→ THE TASK
Could you return the lines below exactly, from the first line up to and including the line that holds "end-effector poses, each"?

Start of Block

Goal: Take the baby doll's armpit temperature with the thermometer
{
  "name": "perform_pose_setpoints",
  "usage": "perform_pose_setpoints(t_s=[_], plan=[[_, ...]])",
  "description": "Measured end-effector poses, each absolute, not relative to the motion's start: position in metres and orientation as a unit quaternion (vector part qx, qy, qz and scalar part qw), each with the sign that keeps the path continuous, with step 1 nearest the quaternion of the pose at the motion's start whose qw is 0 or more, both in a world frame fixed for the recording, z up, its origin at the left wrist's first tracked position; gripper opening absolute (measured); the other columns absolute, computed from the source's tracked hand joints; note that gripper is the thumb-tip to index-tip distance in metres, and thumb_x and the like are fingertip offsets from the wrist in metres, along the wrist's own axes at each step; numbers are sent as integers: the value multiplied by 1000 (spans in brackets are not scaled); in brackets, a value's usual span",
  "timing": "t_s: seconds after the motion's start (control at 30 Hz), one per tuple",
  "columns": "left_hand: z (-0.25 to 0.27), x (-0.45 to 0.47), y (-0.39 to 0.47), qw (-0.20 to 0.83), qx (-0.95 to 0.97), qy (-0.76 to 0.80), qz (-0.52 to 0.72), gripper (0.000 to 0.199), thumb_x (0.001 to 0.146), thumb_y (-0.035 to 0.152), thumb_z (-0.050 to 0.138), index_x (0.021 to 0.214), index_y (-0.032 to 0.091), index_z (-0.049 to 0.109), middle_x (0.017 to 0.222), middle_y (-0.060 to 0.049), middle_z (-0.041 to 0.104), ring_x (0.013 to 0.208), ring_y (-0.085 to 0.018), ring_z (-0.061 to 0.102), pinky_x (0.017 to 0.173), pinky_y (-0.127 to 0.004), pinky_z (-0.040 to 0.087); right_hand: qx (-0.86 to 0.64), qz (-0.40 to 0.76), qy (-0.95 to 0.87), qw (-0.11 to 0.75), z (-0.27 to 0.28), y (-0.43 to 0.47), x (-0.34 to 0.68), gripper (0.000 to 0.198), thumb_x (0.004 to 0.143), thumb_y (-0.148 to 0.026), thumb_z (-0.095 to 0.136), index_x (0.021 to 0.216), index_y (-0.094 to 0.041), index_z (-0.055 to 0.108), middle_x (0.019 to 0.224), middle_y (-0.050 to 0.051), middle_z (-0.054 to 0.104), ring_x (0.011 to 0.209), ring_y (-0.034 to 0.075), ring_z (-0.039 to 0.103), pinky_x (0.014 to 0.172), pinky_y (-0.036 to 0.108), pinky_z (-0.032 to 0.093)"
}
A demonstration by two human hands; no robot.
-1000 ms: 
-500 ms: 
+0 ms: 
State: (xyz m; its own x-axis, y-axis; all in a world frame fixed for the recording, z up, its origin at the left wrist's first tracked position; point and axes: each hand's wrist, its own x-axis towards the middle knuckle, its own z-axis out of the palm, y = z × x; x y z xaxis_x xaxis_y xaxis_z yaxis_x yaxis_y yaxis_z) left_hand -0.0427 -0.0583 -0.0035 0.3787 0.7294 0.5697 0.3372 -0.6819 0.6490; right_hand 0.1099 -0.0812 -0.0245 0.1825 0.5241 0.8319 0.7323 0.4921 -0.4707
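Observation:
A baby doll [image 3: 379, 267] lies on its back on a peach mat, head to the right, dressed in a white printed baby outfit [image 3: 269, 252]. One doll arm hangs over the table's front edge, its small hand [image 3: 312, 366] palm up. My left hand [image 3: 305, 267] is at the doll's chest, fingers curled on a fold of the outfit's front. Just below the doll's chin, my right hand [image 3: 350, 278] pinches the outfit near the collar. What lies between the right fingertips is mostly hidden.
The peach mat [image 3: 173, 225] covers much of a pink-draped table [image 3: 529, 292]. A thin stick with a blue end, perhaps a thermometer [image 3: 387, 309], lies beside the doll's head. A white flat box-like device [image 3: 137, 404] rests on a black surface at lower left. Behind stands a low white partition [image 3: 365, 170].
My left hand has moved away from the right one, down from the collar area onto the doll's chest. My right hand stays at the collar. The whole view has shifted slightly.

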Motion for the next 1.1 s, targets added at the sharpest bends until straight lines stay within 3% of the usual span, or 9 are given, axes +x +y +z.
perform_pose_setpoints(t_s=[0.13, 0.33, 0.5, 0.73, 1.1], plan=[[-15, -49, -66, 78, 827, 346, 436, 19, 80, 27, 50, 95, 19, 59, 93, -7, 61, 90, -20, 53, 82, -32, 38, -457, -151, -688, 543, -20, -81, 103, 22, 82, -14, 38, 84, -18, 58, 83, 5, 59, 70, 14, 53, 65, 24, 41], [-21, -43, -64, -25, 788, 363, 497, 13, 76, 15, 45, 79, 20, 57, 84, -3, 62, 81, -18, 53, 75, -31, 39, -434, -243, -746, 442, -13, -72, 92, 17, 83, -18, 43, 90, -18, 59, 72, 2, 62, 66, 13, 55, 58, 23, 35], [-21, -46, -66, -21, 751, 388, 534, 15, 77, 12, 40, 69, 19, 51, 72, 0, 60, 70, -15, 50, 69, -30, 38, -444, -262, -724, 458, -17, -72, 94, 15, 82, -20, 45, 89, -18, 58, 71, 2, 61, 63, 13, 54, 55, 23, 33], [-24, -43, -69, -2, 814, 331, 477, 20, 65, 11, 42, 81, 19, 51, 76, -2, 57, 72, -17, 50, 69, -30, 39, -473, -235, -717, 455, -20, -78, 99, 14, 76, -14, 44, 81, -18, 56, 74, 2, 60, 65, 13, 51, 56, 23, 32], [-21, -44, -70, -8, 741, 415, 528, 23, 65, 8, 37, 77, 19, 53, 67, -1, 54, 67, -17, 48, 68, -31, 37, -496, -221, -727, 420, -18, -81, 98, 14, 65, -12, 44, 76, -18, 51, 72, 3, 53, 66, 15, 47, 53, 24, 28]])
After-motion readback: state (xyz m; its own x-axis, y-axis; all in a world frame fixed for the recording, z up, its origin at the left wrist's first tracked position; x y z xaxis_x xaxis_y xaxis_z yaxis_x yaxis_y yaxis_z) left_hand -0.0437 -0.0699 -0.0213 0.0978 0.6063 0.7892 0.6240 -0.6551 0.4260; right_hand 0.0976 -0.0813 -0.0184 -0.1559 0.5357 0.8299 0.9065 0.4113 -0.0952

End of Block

→ OUTPUT OF THE TASK
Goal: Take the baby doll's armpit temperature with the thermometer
{
  "name": "perform_pose_setpoints",
  "usage": "perform_pose_setpoints(t_s=[_], plan=[[_, ...]])",
  "description": "Measured end-effector poses, each absolute, not relative to the motion's start: position in metres and orientation as a unit quaternion (vector part qx, qy, qz and scalar part qw), each with the sign that keeps the path continuous, with step 1 nearest the quaternion of the pose at the motion's start whose qw is 0 or more, both in a world frame fixed for the recording, z up, its origin at the left wrist's first tracked position; gripper opening absolute (measured); the other columns absolute, computed from the source's tracked hand joints; note that gripper is the thumb-tip to index-tip distance in metres, and thumb_x and the like are fingertip offsets from the wrist in metres, along the wrist's own axes at each step; numbers are sent as integers: the value multiplied by 1000 (spans in brackets are not scaled); in brackets, a value's usual span",

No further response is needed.